Managing lots of servers (by )

The way OSes work was rather designed around the notion of large centralised systems, which is increasingly out of date. There's too much per-node configuration splattered around all over the place; you have to manually set up processes to deal with it all, otherwise you start to lose the ability to replace machines since their configuration contains mysteries that you may or may not be able to recreate if you rebuild the OS install. You really need to be able to regenerate any machine from scratch in as little time as possible - not just restoring from a backup; you might need to recreate the function of a machine on new hardware, since you can't always get replacements for old setups.

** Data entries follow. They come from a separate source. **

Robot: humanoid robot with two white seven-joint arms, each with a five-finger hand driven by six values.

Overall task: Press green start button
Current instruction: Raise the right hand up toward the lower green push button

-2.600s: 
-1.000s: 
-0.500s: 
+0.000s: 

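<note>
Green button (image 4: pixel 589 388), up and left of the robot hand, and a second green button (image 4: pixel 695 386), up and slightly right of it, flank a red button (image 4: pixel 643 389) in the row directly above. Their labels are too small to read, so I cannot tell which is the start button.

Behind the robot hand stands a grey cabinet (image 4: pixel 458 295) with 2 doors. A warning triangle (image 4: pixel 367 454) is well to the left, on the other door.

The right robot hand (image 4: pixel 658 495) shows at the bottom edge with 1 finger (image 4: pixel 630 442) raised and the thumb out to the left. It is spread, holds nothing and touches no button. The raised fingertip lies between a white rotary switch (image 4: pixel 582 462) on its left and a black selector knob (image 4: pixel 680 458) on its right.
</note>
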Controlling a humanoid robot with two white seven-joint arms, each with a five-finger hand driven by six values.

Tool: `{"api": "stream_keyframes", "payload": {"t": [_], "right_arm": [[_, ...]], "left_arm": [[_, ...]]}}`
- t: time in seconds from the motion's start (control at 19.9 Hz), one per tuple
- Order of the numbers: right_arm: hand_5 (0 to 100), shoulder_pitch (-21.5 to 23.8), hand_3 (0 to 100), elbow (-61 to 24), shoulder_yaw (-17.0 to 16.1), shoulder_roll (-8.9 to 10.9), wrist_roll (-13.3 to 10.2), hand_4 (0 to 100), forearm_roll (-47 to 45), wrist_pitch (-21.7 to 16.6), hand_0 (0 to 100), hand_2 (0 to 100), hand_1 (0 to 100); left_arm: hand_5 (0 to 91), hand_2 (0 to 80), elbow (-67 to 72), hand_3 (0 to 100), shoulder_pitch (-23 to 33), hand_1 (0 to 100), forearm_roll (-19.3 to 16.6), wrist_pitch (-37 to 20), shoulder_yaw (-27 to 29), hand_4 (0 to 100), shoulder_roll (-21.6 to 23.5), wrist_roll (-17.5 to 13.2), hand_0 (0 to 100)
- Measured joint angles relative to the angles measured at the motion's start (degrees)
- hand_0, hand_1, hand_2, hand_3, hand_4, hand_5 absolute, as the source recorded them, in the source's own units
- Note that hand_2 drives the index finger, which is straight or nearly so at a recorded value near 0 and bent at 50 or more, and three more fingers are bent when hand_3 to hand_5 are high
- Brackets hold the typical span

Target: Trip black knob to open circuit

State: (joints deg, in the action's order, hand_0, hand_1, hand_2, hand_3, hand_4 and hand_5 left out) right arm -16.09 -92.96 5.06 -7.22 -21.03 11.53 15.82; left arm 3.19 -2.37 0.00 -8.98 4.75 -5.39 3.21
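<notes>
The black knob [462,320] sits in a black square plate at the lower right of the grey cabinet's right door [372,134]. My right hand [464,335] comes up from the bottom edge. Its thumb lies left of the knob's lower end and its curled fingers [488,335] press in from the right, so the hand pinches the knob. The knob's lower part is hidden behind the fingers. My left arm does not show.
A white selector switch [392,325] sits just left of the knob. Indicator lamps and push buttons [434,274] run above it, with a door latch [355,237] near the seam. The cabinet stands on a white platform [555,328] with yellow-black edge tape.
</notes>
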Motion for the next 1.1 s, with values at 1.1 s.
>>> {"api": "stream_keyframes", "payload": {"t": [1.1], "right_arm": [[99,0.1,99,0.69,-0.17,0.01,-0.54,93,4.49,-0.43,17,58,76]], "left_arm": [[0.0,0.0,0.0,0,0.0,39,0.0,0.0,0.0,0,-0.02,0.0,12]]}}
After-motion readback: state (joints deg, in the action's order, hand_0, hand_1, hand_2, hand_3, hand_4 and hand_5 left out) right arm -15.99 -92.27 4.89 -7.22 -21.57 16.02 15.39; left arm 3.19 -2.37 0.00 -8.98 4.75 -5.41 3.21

Now, if you can get away with it, you can build your application to support distributed operation - then just set up a sea of identical OS installs by using a configuration script that sets up a server and runs an instance of your distributed app, but a lot of off-the-shelf software sadly fails to support that kind of operation. If you want to run standard apps that use filesystems and SQL databases to store their data, you need to be cunning.

How can we do better? Here's a few (rather brief) notes on an approach I'm experimenting with.

Boot your OS from a CD

Not quite a liveCD, though, since we do want to actually use the local disk for stuff.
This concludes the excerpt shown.